Copy out, exactly as given, every line from the line with "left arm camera" to the end of the listing, both of those lines included.

- - - - -

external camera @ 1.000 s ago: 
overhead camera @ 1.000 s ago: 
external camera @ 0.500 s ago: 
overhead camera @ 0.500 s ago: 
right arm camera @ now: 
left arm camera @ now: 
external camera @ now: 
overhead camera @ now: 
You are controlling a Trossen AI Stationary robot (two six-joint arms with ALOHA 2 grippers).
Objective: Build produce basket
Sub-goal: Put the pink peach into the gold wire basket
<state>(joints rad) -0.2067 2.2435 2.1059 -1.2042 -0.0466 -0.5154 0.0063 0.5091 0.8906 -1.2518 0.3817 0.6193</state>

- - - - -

Completed exercise:
left arm camera @ now: 
external camera @ now: 
overhead camera @ now: 
You are controlling a Trossen AI Stationary robot (two six-joint arms with ALOHA 2 grippers).
Objective: Build produce basket
Sub-goal: Put the pink peach into the gold wire basket
<state>(joints rad) -0.2067 2.2435 2.1059 -1.2042 -0.0466 -0.5154 0.0063 0.5091 0.8906 -1.2518 0.3817 0.6193</state>

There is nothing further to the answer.